Leave out every line before the one containing "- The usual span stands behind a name", and set down that line and the rest through the end of the listing exactly.

RECORD EXCERPTS section start

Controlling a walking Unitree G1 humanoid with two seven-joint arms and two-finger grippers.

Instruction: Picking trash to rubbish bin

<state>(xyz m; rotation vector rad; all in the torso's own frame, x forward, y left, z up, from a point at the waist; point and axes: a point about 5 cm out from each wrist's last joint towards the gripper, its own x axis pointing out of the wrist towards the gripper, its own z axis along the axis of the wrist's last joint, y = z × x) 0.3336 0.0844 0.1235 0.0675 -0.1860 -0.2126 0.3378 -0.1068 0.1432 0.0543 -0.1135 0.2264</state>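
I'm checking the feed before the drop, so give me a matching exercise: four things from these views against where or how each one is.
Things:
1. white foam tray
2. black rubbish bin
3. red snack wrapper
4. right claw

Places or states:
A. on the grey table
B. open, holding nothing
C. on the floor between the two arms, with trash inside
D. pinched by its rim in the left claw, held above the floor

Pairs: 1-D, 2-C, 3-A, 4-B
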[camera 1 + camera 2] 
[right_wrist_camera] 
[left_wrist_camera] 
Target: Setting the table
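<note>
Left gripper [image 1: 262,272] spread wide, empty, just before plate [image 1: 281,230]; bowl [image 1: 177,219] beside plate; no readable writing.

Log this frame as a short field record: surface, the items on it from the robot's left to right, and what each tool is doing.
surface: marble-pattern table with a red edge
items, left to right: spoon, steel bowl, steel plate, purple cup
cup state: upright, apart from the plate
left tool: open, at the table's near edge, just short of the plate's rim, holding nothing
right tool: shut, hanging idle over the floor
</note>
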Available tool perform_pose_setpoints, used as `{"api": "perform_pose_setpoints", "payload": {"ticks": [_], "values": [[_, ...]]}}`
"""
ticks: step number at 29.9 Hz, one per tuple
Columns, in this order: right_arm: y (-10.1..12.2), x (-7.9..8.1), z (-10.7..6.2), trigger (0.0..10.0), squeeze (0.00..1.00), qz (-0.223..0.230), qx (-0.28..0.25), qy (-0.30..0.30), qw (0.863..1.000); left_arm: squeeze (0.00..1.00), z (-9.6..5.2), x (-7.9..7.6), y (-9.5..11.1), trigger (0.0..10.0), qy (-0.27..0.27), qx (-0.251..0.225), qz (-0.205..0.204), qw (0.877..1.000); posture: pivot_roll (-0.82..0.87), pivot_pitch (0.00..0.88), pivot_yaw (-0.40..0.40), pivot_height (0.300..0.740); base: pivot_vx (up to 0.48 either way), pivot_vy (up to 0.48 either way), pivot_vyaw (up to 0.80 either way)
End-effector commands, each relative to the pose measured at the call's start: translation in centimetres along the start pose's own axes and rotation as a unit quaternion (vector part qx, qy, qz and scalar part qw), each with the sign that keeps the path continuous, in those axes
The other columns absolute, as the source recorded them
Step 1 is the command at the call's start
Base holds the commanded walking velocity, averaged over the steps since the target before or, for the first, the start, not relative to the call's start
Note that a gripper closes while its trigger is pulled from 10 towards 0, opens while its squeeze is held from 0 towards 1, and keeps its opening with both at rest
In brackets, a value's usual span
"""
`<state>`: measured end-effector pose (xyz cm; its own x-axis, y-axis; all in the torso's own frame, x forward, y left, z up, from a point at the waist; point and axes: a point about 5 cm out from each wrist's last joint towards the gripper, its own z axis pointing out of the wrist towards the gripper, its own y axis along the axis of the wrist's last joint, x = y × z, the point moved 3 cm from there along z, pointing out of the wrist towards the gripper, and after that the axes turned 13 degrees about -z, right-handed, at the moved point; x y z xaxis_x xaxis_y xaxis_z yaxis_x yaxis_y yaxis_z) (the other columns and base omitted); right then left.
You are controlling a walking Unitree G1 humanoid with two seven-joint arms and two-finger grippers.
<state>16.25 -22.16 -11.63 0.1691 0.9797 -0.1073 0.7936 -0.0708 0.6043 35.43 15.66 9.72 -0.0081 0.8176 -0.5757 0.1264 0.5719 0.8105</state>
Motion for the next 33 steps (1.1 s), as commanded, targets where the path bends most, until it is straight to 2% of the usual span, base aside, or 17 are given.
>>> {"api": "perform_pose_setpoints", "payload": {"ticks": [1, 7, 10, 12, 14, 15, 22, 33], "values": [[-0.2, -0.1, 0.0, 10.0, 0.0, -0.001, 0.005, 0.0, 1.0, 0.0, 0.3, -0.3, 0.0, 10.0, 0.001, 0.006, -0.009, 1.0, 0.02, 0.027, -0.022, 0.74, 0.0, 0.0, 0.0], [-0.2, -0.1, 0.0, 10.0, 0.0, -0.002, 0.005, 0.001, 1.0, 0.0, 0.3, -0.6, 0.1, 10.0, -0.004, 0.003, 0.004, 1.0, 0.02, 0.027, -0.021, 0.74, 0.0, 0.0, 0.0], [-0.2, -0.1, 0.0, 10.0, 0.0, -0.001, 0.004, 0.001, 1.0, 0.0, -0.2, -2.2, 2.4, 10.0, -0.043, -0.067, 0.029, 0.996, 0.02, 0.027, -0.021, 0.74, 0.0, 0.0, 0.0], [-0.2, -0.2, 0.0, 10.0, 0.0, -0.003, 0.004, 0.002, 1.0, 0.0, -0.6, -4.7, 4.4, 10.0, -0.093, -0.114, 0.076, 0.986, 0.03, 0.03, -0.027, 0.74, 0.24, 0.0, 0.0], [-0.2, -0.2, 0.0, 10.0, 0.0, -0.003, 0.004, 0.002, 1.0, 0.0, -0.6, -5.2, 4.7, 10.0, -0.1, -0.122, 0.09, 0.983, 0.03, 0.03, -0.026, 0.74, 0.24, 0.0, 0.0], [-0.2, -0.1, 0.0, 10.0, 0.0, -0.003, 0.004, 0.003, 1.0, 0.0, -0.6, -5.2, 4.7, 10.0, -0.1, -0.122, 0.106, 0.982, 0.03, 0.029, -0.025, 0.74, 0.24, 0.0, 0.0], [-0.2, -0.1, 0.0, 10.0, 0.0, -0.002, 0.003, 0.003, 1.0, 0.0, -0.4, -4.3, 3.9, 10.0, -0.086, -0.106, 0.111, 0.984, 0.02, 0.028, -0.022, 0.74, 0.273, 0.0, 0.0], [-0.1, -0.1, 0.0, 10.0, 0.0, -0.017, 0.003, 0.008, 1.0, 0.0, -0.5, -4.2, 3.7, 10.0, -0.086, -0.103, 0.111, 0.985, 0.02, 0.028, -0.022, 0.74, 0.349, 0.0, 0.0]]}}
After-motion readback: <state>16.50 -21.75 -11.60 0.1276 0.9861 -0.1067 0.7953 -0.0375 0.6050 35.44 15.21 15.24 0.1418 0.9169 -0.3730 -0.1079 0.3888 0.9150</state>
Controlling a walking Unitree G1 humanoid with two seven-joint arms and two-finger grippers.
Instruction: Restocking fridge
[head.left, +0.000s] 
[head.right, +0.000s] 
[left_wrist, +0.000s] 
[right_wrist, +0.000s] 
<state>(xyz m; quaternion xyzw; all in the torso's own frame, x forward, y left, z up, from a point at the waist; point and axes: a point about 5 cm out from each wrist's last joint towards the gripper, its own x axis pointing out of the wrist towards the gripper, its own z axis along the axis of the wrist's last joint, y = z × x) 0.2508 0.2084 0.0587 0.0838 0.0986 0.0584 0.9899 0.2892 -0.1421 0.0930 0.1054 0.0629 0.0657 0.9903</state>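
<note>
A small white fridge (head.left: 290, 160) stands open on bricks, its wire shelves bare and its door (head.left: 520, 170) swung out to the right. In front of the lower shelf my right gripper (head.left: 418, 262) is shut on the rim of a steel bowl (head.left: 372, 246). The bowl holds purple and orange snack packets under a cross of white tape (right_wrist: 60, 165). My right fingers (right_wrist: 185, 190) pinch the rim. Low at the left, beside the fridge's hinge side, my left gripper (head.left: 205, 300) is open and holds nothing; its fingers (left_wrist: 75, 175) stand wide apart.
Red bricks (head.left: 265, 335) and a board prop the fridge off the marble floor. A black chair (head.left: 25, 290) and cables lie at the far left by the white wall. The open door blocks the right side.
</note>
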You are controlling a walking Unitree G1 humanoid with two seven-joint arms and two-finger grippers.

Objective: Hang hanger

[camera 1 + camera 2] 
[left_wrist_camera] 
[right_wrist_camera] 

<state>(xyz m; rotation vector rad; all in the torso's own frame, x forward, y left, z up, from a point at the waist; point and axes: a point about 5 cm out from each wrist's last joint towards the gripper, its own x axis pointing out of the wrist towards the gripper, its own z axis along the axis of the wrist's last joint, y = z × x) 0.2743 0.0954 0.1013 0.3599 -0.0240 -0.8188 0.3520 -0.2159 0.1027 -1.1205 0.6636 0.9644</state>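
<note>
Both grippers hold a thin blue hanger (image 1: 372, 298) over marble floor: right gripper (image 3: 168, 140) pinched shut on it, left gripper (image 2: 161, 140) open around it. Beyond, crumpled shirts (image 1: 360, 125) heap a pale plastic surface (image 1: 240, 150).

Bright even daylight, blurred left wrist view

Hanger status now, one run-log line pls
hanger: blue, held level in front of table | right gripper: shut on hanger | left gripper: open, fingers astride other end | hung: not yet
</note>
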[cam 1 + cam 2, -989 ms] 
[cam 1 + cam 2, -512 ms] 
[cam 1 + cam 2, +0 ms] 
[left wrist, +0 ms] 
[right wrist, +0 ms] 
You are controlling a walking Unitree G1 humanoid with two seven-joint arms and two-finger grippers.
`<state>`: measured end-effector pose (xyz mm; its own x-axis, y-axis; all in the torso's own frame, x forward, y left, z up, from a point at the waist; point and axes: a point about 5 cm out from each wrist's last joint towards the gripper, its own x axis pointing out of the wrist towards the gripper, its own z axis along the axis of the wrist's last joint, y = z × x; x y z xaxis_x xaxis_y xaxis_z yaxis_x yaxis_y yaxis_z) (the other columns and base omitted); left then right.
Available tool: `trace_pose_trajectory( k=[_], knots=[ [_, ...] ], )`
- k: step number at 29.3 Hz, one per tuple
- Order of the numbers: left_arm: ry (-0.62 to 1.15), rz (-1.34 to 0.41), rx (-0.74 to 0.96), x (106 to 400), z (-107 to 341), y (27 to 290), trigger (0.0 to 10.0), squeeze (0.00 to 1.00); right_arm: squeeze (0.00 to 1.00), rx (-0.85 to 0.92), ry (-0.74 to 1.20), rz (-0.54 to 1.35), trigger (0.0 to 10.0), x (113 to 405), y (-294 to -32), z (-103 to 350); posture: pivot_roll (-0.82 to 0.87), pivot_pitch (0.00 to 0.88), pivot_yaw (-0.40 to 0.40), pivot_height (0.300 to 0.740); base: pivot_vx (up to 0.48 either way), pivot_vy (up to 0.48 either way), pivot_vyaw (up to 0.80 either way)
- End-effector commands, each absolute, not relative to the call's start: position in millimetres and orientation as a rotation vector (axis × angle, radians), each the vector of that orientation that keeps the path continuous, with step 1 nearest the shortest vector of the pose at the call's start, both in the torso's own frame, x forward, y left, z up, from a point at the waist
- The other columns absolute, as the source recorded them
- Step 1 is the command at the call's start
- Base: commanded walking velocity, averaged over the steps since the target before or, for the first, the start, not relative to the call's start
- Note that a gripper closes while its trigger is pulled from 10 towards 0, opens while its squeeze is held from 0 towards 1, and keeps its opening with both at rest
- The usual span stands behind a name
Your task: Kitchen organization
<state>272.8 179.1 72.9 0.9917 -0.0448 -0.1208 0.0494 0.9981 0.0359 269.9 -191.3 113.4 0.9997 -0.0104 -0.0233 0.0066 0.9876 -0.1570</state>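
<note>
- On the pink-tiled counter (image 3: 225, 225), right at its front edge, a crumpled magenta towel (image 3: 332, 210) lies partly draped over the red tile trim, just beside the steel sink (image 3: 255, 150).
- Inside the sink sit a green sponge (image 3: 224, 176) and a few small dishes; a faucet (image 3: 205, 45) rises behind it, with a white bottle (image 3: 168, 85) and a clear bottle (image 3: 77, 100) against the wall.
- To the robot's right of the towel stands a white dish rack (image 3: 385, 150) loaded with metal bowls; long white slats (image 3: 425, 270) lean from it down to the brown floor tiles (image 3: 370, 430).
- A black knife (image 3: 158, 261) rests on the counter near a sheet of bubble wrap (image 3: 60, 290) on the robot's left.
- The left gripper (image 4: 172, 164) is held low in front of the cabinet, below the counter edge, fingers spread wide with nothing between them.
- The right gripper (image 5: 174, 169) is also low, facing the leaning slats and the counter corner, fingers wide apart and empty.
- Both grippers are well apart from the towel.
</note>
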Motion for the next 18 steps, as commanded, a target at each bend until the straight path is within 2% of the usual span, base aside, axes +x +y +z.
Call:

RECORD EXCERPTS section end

THE COMPLETED TASK:
- The usual span stands behind a name
Your task: Kitchen organization
<state>272.8 179.1 72.9 0.9917 -0.0448 -0.1208 0.0494 0.9981 0.0359 269.9 -191.3 113.4 0.9997 -0.0104 -0.0233 0.0066 0.9876 -0.1570</state>
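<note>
- On the pink-tiled counter (image 3: 225, 225), right at its front edge, a crumpled magenta towel (image 3: 332, 210) lies partly draped over the red tile trim, just beside the steel sink (image 3: 255, 150).
- Inside the sink sit a green sponge (image 3: 224, 176) and a few small dishes; a faucet (image 3: 205, 45) rises behind it, with a white bottle (image 3: 168, 85) and a clear bottle (image 3: 77, 100) against the wall.
- To the robot's right of the towel stands a white dish rack (image 3: 385, 150) loaded with metal bowls; long white slats (image 3: 425, 270) lean from it down to the brown floor tiles (image 3: 370, 430).
- A black knife (image 3: 158, 261) rests on the counter near a sheet of bubble wrap (image 3: 60, 290) on the robot's left.
- The left gripper (image 4: 172, 164) is held low in front of the cabinet, below the counter edge, fingers spread wide with nothing between them.
- The right gripper (image 5: 174, 169) is also low, facing the leaning slats and the counter corner, fingers wide apart and empty.
- Both grippers are well apart from the towel.
</note>
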Motion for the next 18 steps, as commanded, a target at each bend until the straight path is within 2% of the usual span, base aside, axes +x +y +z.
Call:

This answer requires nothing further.